3

I am using an accelerated failure time / AFT model with a weibull distribution to predict data. I am doing this using the survival package in R. I am splitting my data in training and test, do training on the training set and afterwards try to predict the values for the test set. To do that I am passing the the test set as the newdata parameter, as stated in the references. I get an error, saying that newdata does not have the same size as the training data (obviously!).
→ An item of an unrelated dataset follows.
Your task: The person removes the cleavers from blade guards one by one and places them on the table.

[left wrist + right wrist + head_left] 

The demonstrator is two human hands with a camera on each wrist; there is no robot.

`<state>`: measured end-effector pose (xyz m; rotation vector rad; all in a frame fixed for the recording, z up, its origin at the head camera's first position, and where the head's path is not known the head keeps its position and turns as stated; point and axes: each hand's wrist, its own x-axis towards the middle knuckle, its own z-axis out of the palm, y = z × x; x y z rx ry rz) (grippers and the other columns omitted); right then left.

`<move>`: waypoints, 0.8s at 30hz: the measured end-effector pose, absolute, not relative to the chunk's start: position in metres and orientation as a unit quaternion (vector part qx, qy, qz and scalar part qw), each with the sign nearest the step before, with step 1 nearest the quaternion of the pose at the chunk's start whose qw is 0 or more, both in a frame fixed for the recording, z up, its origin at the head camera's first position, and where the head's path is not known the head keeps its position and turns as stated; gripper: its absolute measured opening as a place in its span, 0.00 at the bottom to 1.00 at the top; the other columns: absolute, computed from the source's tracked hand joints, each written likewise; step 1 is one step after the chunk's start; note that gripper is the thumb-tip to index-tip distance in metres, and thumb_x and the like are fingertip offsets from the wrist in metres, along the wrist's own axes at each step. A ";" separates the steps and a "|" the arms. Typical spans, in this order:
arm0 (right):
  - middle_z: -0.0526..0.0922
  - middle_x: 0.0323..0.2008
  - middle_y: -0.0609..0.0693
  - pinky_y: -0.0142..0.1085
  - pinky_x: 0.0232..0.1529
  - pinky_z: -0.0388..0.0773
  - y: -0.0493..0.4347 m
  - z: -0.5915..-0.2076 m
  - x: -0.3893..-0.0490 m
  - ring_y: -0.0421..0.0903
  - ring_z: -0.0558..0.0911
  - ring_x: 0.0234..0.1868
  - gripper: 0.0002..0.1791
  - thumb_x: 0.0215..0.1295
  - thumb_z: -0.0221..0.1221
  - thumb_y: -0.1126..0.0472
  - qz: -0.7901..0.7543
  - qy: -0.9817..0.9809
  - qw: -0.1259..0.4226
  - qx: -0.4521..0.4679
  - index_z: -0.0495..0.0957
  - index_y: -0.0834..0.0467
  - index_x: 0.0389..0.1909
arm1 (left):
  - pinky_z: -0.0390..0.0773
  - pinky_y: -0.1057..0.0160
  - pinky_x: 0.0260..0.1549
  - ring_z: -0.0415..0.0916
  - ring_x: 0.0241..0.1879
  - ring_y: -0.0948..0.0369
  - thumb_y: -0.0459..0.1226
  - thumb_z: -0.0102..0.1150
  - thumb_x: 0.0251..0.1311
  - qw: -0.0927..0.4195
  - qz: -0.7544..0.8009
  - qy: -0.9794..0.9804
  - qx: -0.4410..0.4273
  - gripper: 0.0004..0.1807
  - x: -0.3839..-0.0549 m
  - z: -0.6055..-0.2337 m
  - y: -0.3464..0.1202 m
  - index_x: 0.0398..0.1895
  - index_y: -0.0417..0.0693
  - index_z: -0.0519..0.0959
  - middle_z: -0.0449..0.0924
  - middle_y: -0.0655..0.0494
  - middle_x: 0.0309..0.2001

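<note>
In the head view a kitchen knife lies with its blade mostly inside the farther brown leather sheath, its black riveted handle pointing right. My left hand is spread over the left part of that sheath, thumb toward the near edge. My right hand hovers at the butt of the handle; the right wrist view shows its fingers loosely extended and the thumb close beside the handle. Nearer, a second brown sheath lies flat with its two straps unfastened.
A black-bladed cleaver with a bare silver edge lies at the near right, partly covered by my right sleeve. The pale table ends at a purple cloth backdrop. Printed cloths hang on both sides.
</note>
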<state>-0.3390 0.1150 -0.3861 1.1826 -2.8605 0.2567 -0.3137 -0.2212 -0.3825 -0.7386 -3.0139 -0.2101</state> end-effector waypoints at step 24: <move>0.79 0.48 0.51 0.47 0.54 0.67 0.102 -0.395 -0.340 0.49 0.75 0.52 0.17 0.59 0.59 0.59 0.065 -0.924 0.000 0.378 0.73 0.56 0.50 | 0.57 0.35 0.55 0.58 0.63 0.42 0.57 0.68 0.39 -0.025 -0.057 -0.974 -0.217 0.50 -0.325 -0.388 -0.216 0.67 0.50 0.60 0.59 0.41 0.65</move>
Then the function seems to evaluate predict the values for the training set.

How can I predict the values for the new data?

# get data
library(KMsurv)
library(survival)
data("kidtran") 
n = nrow(kidtran)
kidtran <- kidtran[sample(n),] # shuffle row-wise
kidtran.train = kidtran[1:(n * 0.8),]
kidtran.test = kidtran[(n * 0.8):n,]

# create model 
aftmodel <- survreg(kidtransurv~kidtran.train$gender+kidtran.train$race+kidtran.train$age, dist = "weibull")
predicted <- predict(aftmodel, newdata = kidtran.test)

Edit: As mentioned by Hack-R, there was this line of code missing

kidtransurv <- Surv(kidtran.train$time, kidtran.train$delta)
B--rian
  • 5,578
  • 10
  • 38
  • 89
User12547645
  • 6,955
  • 3
  • 38
  • 69
  • I added your missing `library` statements that jumped out at me. We're still missing `kidtransurv` though. – Hack-R Jul 02 '18 at 16:45
  • Thanks for the update. It looks like I guessed correctly which columns you wanted in Y. You need to type it the way I did in my answer though (keeping the definition in the `survreg` function). Using `data = ` is not required, however it cleans up your code a lot and reduces the typing. – Hack-R Jul 02 '18 at 17:06

1 Answers1

2

The problem seems to be in your specification of the dependent variable.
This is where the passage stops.